Find out if you or your partner are carriers of a hereditary disease before starting your assisted reproduction treatment.

Approximately 1% of children are born with genetically based diseases. They can be inherited or occur “novo”, most of them being the latter.

Almost everyone is a healthy carrier of a recessive hereditary disease of which they are often unaware. If your partner is also a carrier of the same alteration in your genes, the risk that your child will have the disease is 25%.

The “Genetic Compatibility Test” is a blood test that detects these genetic mutations (currently the 420 genes that cause the most frequent diseases). It analyses, through massive sequencing and other techniques, 420 genes related to recessive or X-linked pathologies, in order to assess reproductive risk. By comparing the results of both members of a couple, we will know if they are both carriers of the same alteration.

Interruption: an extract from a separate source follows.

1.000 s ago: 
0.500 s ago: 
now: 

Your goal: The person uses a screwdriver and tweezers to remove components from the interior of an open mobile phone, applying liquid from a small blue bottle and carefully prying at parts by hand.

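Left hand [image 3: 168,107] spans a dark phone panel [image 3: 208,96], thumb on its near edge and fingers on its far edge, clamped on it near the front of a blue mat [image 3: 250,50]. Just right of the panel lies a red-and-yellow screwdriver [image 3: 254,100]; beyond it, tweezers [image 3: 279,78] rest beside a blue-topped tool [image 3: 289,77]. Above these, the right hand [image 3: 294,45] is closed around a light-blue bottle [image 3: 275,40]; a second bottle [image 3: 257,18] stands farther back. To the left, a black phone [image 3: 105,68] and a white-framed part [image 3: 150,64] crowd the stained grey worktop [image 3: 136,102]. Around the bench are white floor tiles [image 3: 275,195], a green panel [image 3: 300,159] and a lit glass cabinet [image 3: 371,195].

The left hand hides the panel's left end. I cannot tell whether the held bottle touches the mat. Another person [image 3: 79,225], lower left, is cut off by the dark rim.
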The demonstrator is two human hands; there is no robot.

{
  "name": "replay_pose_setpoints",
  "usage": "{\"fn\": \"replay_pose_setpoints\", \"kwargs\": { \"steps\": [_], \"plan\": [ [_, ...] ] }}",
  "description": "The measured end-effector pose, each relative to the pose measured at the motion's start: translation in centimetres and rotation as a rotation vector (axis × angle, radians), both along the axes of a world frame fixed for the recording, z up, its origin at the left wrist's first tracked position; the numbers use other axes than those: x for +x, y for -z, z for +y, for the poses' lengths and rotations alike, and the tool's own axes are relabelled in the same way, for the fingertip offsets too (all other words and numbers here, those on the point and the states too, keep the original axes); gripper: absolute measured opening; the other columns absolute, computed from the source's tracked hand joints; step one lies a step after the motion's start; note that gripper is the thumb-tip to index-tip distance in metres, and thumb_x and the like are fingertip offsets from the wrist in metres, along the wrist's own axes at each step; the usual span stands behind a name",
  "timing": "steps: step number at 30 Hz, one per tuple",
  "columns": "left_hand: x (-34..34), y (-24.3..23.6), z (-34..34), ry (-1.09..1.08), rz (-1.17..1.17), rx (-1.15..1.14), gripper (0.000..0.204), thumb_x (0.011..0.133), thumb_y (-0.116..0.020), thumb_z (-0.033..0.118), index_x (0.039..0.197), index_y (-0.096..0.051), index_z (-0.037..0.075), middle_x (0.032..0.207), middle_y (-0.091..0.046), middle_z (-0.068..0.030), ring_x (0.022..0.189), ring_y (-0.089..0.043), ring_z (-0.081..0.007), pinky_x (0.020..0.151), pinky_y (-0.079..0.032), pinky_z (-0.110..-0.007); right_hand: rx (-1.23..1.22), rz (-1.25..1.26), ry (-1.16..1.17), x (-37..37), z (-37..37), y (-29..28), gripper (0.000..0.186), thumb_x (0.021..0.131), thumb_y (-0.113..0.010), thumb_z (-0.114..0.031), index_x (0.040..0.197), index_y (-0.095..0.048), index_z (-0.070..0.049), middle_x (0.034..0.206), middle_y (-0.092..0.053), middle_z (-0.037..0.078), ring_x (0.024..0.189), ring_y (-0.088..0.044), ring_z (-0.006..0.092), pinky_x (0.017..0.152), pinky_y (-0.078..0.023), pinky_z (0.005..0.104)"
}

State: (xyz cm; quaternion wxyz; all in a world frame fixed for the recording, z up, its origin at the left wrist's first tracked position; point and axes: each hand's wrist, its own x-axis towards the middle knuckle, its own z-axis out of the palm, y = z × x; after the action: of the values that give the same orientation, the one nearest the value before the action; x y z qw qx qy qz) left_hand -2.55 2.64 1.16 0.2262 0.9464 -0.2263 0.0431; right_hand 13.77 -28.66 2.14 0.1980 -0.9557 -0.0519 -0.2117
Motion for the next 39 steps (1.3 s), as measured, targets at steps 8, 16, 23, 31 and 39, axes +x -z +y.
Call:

If there is genetic incompatibility with respect to a serious disease, in an In Vitro Fertilisation treatment, the embryos can be genetically analysed and the affected embryos can be avoided to be transferred. This study can also be carried out later, during pregnancy, on the foetus.

Genetic screening does not “ensure” the birth of healthy children; it is impossible to avoid all the risks in the offspring. At Institut Marquès we believe that the best thing to do is to inform all patients about the general genetic risk and yours in particular, and we offer to carry out this analysis in our own centre.